Up till now, most generative music fashions have been producing mono sound. This implies MusicGen doesn’t place any sounds or devices on the left or proper aspect, leading to a much less full of life and thrilling combine. The rationale why stereo sound has been largely ignored thus far is that producing stereo is just not a trivial process.
As musicians, after we produce stereo indicators, we have now entry to the person instrument tracks in our combine and we are able to place them wherever we wish. MusicGen doesn’t generate all devices individually however as a substitute produces one mixed audio sign. With out entry to those instrument sources, creating stereo sound is tough. Sadly, splitting an audio sign into its particular person sources is a tricky drawback (I’ve revealed a weblog put up about that) and the tech remains to be not 100% prepared.
Subsequently, Meta determined to include stereo era immediately into the MusicGen mannequin. Utilizing a brand new dataset consisting of stereo music, they skilled MusicGen to supply stereo outputs. The researchers declare that producing stereo has no further computing prices in comparison with mono.

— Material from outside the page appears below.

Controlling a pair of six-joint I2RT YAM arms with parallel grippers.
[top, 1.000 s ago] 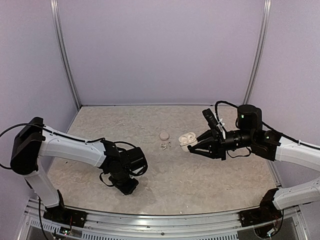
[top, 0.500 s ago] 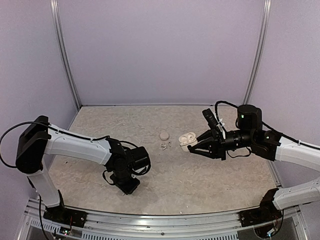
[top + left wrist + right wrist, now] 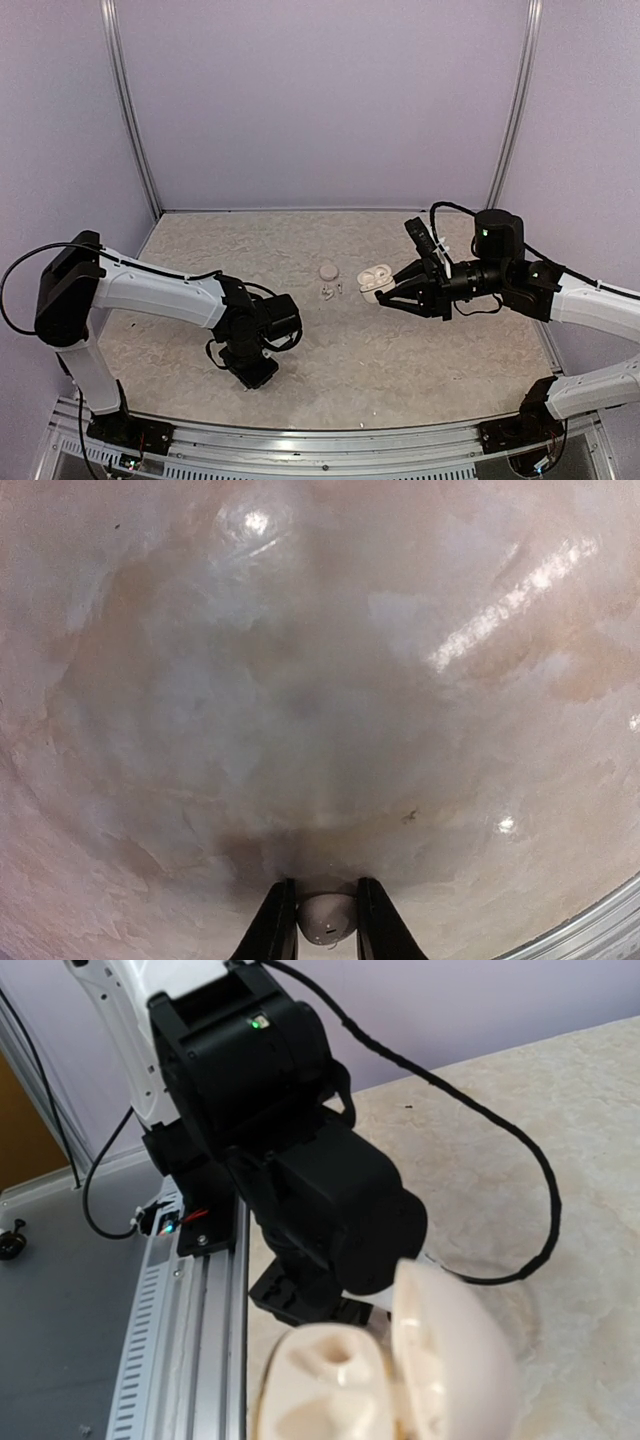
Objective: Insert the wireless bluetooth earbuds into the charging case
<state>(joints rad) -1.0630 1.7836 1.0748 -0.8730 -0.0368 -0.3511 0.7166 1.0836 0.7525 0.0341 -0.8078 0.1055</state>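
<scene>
Currently the right gripper (image 3: pixel 386 284) is clamping the open charging case (image 3: pixel 400 1360), its visible well empty. The wireless bluetooth earbuds (image 3: pixel 327 292) are lying on the table (image 3: pixel 430 350) near a round puck (image 3: pixel 327 271). Left gripper (image 3: pixel 327 900) grip: cannot tell.

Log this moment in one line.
right gripper: shut on open charging case | left gripper: low over table, grip unclear | earbuds: on table, not inserted
</scene>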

Though I really feel that the stereo process is just not very clearly described within the paper, my understanding it really works like this (Determine 3): MusicGen has discovered to generate two compressed audio indicators (left and proper channel) as a substitute of 1 mono sign. These compressed indicators should then be decoded individually earlier than they’re mixed to construct the ultimate stereo output. The rationale this course of doesn’t take twice as lengthy is that MusicGen can now produce two compressed audio indicators at roughly the identical time it beforehand took for one sign.
Having the ability to produce convincing stereo sound actually units MusicGen other than different state-of-the-art fashions like MusicLM or Steady Audio. From my perspective, this “little” addition makes an enormous distinction within the liveliness of the generated music. Hear for yourselves (is perhaps laborious to listen to on smartphone audio system):
MusicGen was spectacular from the day it was launched. Nonetheless, since then, Meta’s FAIR group has been frequently enhancing their product, enabling greater high quality outcomes that sound extra genuine. In terms of text-to-music fashions producing audio indicators (not MIDI and so on.), MusicGen is forward of its opponents from my perspective (as of November 2023).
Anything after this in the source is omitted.